Domain has unveiled a new spring campaign centred around its app, which runs across outdoor, social, television and includes extended partnerships from The Block and radio segments on Macquarie Radio Network.
Created by DDB Sydney, the campaign follows the emotion of the inspection and auction experience when searching for a home.
The major marketing roll out is supported by a large scale out of home (OOH) push involving QMS, APN, JC Decaux, Adshel, Go Transit and Ooh! Media. Overall, more than 2000 street furniture, billboards, trams and buses will go live during the spring period.
The campaign promotes the new features launching in the Domain property app. Updates mean users can search individual addresses and instantly scan listings.
Domain is also bolstering its online content, with a new online series focusing on Queensland.
From the writers of the company’s Avalon Now online video series, 'The Circle' follows a group of people frustrated with the expense of Sydney and Melbourne property who make the move to the Sunshine State.

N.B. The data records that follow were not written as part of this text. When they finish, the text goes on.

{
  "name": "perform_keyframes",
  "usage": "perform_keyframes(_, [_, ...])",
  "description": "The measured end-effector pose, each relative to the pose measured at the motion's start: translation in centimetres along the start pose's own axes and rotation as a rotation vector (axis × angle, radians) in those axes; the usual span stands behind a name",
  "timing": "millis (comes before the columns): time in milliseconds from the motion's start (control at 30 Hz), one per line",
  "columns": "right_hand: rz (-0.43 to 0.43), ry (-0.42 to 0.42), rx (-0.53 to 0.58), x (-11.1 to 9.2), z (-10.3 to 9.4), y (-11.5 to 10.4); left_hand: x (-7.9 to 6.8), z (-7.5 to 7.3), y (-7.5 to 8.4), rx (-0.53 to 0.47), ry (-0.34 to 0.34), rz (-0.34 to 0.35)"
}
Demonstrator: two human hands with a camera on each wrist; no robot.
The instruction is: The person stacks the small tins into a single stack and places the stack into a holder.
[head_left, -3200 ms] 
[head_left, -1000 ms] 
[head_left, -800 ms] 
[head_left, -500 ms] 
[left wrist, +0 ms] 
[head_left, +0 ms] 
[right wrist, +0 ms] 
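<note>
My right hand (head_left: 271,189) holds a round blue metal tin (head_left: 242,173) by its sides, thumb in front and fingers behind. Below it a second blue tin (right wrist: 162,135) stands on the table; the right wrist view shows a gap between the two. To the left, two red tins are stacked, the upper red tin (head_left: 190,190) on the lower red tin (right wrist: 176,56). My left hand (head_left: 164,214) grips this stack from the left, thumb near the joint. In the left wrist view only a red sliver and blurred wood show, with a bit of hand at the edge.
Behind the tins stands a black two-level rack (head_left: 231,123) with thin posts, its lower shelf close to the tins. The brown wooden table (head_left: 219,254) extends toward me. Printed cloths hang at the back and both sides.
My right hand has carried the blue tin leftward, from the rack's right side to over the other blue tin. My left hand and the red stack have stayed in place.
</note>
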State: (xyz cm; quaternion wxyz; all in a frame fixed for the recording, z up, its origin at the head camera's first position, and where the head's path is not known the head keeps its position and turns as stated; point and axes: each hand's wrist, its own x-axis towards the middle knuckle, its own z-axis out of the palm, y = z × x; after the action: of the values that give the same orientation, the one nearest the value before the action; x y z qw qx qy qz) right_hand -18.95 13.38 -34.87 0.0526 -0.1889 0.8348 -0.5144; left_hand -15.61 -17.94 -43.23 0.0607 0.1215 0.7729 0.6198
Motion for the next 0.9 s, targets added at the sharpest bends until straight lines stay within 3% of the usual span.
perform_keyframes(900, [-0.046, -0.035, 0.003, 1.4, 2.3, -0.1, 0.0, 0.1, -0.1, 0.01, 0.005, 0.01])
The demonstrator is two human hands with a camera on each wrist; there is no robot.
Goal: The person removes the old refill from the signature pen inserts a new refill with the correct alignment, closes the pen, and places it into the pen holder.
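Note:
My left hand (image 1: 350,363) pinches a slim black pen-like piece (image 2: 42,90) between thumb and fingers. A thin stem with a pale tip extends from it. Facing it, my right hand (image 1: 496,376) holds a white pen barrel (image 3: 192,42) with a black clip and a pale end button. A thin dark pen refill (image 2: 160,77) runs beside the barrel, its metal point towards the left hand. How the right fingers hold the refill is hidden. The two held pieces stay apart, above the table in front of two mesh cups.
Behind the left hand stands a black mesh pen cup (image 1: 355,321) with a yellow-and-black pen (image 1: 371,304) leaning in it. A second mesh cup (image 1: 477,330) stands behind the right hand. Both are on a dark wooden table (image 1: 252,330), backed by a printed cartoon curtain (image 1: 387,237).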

Domain’s chief of editorial and marketing Melina Cruickshank says: “The Domain property app remains central to our marketing. Our investment in the app means it now delivers almost 60% of our enquiry to agents and vendors.
“The Domain app is also front and centre in our new TVC. Mobiles are essential in the property hunter’s hectic spring season and our snappy TVC shows why searching for property becomes fast and easier when you have the Domain app."
In radio, Domain will feature in new drive time radio segments with Ben Fordham and Talking Lifestyle morning shows with John Stanley and Garry Linnell on Macquarie Radio Network.
Over 21 weeks, Domain journalists and economists will appear on the programs aired across six stations around Australia to discuss what’s happening in property. Domain will also run commercials aired across the Macquarie Radio Network.
The campaign follows Fairfax’s relaunch of the Domain branded property assets circulated with the Newcastle Herald and Southern Highland News as glossy magazines rather than newsprint stock, as a move toward a more premium feel across its regional assets.